ICJ draws new Peru-Chile maritime border
Rich fishing grounds remain in Santiago’s hands but Lima receives a bigger chunk of ocean
LIMA — The United Nations’ highest court set a new maritime boundary between Chile and Peru yesterday, granting the latter a bigger piece of the Pacific Ocean but keeping rich coastal fishing-grounds in Chilean hands.
Chile’s president, Sebastián Piñera, expressed “profound” disagreement with the International Court of Justice’s ruling. He called it “a lamentable loss.”
Peru’s leader, Ollanta Humala, also addressing his nation on television, said he was satisfied that the court had, in his view, recognized Peru’s argument that no maritime treaty previously existed between the neighbours.
Less than 100 Chilean fishermen protested the ruling in the northern port of Arica and police dispersed them with water cannon after some hurled stones at a military barracks. Police announced four arrests.
No other disturbances were reported after a verdict whose anticipation had been an obsession for Peru’s news media but which is expected to have little effect on cordial ties between neighbours that have become economically interdependent.
The ruling announced in a European courtroom ends a decades-old dispute over nearly 38,000 square kilometres of the world’s richest fishing grounds — the area’s annual catch has been estimated at US$200 million.
Peruvian historian Nelson Manrique called it an “intelligent verdict” that is “not going to please anyone but it’s also not going to bring anyone to fits.”
The case filed in 2008 by Peru’s then-President Alan García was a matter of national pride for Peruvians, some of whom maintain rancor over a 19th-century conquest. Chile’s three northernmost provinces were seized from Peru and Bolivia in the 1879-83 War of the Pacific. Bolivia lost its coast in the conflict and has made a separate presentation at the ICJ, hoping to regain an outlet to the sea.
Humala, a former army officer, said yesterday was “one of the days that will mark my life and I feel proud to have lived as a soldier and now as a politician. I feel prouder every day to be Peruvian.”
The national anthem then played.
Peru had sought a sea border perpendicular to the countries’ coast, heading roughly southwest. Chile insisted the border extend parallel to the equator.

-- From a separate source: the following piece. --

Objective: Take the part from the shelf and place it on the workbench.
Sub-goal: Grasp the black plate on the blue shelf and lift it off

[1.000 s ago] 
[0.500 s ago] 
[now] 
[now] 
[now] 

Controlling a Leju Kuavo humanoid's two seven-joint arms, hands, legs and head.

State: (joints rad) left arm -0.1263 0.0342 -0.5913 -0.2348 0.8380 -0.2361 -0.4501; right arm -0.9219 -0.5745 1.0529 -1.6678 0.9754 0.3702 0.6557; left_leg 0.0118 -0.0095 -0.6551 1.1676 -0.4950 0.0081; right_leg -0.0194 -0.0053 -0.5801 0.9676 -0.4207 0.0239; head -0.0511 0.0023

The court, whose rulings cannot be appealed, compromised by saying a border already existed parallel to the equator extending 80 nautical miles from the coast. From there, it drew a line southwest to where the countries’ 200-mile territorial waters end.

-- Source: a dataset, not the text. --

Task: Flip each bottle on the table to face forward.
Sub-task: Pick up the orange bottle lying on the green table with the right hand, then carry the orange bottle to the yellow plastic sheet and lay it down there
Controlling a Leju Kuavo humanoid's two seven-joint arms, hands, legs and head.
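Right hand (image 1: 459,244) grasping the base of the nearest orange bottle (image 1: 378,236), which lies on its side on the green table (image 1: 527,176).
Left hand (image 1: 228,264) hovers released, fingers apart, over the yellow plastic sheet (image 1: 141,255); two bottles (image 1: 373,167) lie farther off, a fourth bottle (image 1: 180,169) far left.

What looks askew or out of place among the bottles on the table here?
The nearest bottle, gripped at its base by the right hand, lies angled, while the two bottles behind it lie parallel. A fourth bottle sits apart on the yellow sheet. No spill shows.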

Patricia Majluf, a leading Peruvian fisheries scientist, said the area up to 128 kilometres that remains in Chilean hands “is where the Chilean boats fish the most.”
“All the anchoveta is fished in that zone,” she said. The species of anchovy is converted into fish meal for an insatiable global market that uses it in animal feed, fertilizer and fish oil pills.
After Peru, Chile is the world’s No. 2 exporter of fish meal. The two nations share the world’s richest fishing grounds, supported by the cold Humboldt current.
Peruvian economist Juan Carlos Sueiro said the verdict maintains the status quo in the anchovy industry — benefiting in particular Chile’s Grupo Angelini. He said small-time Peruvian fishermen who catch shark, tuna and mahi-mahi farther offshore will also benefit.
But David Patiño, the leader of Peruvian fishermen in the region, called the ruling a loss.
“We haven’t won anything. We are in the same situation as the past,” he said.
Majluf said about one million tons of anchoveta are harvested annually off the northern Chile coast, about the same amount as off the southern Peruvian coast.
Despite differences over fishing, the border area has been a model of coexistence. Citizens of both countries travel across it freely, with Chileans crowding into hospitals and clinics in Tacna, Arica’s sister city for cheaper healthcare. Peruvians work in construction and other day jobs on the Chilean side.